“Italia vomitevole sui migranti.” Tutta l’ipocrisia della Francia

Bernard Kouchner è il fondatore di Medici Senza Frontiere. Neocon, la sua carriera è stata sempre incentrata sul creare i presupposti per regime change e “rivoluzioni colorate”. Una linea di continuità che va dalla Jugoslavia alla Libia.

Nel primo caso, insieme a Gene Sharp e Bernard-Henri Lévy, fu dietro le frange socialdemocratiche sovversive di Otpor che portarono alla destituzione di Slobodan Milošević. A tale scopo, non si negò il piacere di avere rapporti cordiali con Hashim Thaçi e Ramush Haradinaj nel tentativo di scagionare l’UCK – organizzazione legata ad al-Qaeda – dall’accusa mai smentita di traffico di organi in Kosovo. Nel secondo caso, da Ministro degli Esteri di Nicolas Sarkozy, tramite working papers, sponsorizzò la “guerra umanitaria” contro Mu’ammar Gheddafi che avrebbe portato al caos odierno di un’immigrazione devastante per il tessuto sociale europeo.

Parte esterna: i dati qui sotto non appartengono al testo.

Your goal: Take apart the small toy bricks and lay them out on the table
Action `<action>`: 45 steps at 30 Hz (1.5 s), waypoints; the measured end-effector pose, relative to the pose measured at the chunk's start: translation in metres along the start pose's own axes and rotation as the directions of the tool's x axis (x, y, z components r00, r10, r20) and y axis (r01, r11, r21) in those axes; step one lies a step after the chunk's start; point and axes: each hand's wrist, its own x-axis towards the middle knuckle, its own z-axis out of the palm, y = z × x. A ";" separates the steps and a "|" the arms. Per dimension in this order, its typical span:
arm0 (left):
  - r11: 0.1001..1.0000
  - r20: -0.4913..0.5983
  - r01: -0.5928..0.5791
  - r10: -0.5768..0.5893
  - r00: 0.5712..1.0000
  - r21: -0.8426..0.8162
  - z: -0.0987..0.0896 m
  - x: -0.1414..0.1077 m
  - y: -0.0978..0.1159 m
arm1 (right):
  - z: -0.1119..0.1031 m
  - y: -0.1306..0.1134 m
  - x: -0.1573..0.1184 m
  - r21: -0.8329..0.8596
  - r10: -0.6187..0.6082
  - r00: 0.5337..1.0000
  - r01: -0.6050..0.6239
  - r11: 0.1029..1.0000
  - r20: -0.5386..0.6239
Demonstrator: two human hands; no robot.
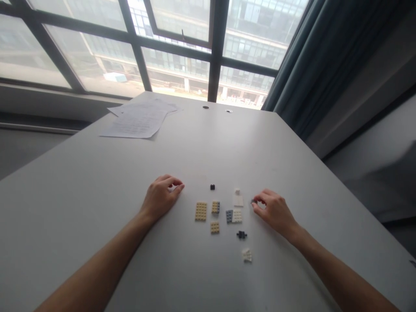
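My left hand (pixel 162 194) rests on the table left of the bricks, thumb and fingertips drawn together, with nothing visible between them. Between thumb and forefinger, my right hand (pixel 271 209) pinches a small grey brick (pixel 253 201) at the table surface. Nearest to it are a smooth white piece (pixel 238 200) with a small white piece (pixel 237 191) behind it, and a white studded plate (pixel 237 216) beside a grey-blue plate (pixel 229 216). A large tan plate (pixel 200 211), a tan and grey-blue piece (pixel 215 207) and a smaller tan plate (pixel 215 228) lie between the hands.
A black brick (pixel 212 187) sits behind the tan pieces. Toward me lie a black piece with side pins (pixel 242 235) and small white pieces (pixel 247 255). Printed papers (pixel 136 119) lie at the table's far left, before the window. A dark curtain (pixel 302 78) hangs at right.
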 end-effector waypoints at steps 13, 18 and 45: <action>0.986 0.020 -0.130 0.128 0.992 0.104 0.001 -0.003 -0.002 | 0.021 -0.010 -0.013 -0.134 0.084 0.996 -0.086 0.987 -0.023; 0.979 0.019 -0.161 0.160 0.987 0.128 0.002 -0.003 -0.003 | 0.005 0.011 -0.014 0.109 -0.015 0.997 0.007 0.994 0.073; 0.973 0.073 -0.200 0.193 0.978 0.112 0.000 -0.003 -0.001 | 0.004 0.018 -0.008 0.352 -0.130 0.954 0.028 0.935 0.269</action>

Nelle piazze di Bengasi, l’ipotetica “classe operaia” che protestò per non chiari fenomeni di “corruzione” venne affiancata da “attivisti” della sua ONG che chiesero i diritti civili, strumenti per attirare immediatamente l’attenzione dei media occidentali.

L’obiettivo era chiaro: dichiarare una guerra ibrida all’Italia per distruggerle l’influenza geopolitica nel Mediterraneo e che dura ancora oggi. Insieme ad En Marche, Emmanuel Macron ed il suo portavoce, infatti, si è permesso di definire vomitevole il nostro approccio ai migranti in virtù del rifiuto di Matteo Salvini di far sbarcare la Aquarius con 629 persone a bordo.

È il segnale nitido di come in sede UE non c’è alcuna voglia di modificare lo status quo. Roma deve continuare ad essere considerata tubo di scappamento, senza se e senza ma. Se alza la testa, ci pensano gli agenti provocatori delle “organizzazioni umanitarie” da lui finanziate a chinargliela. Magari forzando i blocchi dei porti, cercando il morto per incolparci oppure rifiutando qualsiasi trattativa di sbarco in altri Paesi per alimentare la sua rete di interessi mercantilisti con la malavita. Noi faremo anche vomitare, ma i transalpini sono inqualificabili.